**Given material**
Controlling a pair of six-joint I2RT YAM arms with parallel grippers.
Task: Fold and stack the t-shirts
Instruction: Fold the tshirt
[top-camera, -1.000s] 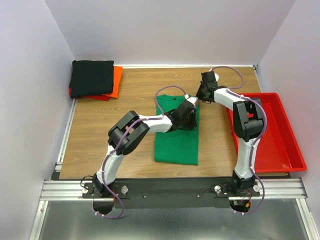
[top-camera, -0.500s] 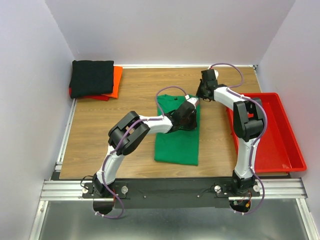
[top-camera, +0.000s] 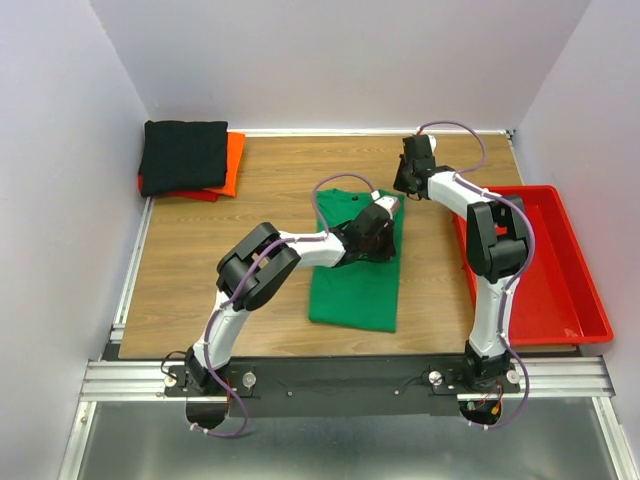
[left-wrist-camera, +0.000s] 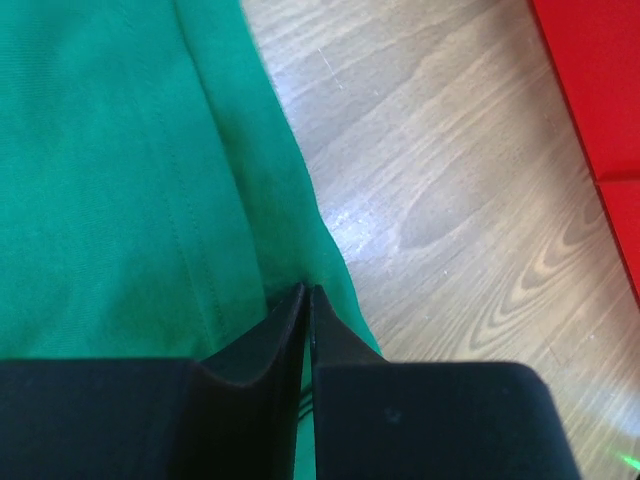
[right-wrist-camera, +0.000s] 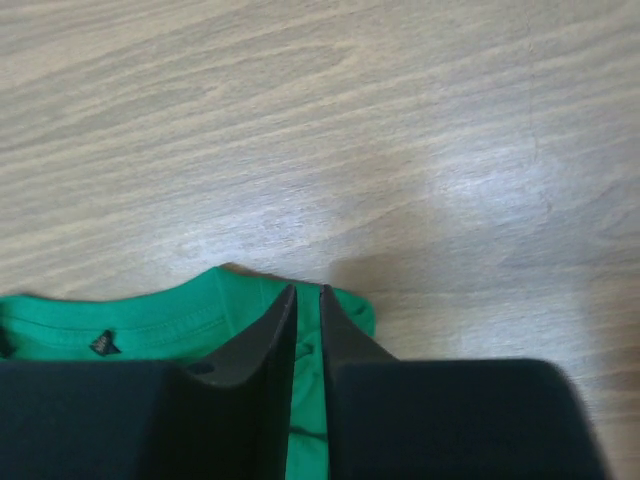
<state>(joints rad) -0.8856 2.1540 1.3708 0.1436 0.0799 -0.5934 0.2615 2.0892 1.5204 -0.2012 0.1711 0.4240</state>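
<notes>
The green t-shirt (top-camera: 352, 285) lies as a long folded strip at the table's centre. My left gripper (top-camera: 378, 222) is shut on its right edge; in the left wrist view the fingertips (left-wrist-camera: 306, 290) pinch the green cloth (left-wrist-camera: 120, 180). My right gripper (top-camera: 403, 188) is shut on the far right corner by the collar; the right wrist view shows cloth (right-wrist-camera: 150, 320) between the jaws (right-wrist-camera: 308, 290). The black t-shirt (top-camera: 183, 155) lies folded on the orange-red t-shirt (top-camera: 232, 160) at the back left.
A rigid red tray (top-camera: 560, 280) stands along the table's right edge and shows in the left wrist view (left-wrist-camera: 600, 120). Bare wood surrounds the green shirt. White walls close in the back and sides.
Both grippers have shifted slightly toward the back with the shirt's far end, stretching its far right corner back and to the right. The stack at the back left has not moved.
</notes>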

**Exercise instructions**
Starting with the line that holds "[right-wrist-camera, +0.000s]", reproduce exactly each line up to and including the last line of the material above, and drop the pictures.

**Completed exercise**
[right-wrist-camera, +0.000s] 
<state>(joints rad) -0.8856 2.1540 1.3708 0.1436 0.0799 -0.5934 0.2615 2.0892 1.5204 -0.2012 0.1711 0.4240</state>
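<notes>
The green t-shirt (top-camera: 352, 285) lies as a long folded strip at the table's centre. My left gripper (top-camera: 378, 222) is shut on its right edge; in the left wrist view the fingertips (left-wrist-camera: 306, 290) pinch the green cloth (left-wrist-camera: 120, 180). My right gripper (top-camera: 403, 188) is shut on the far right corner by the collar; the right wrist view shows cloth (right-wrist-camera: 150, 320) between the jaws (right-wrist-camera: 308, 290). The black t-shirt (top-camera: 183, 155) lies folded on the orange-red t-shirt (top-camera: 232, 160) at the back left.
A rigid red tray (top-camera: 560, 280) stands along the table's right edge and shows in the left wrist view (left-wrist-camera: 600, 120). Bare wood surrounds the green shirt. White walls close in the back and sides.
Both grippers have shifted slightly toward the back with the shirt's far end, stretching its far right corner back and to the right. The stack at the back left has not moved.
</notes>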

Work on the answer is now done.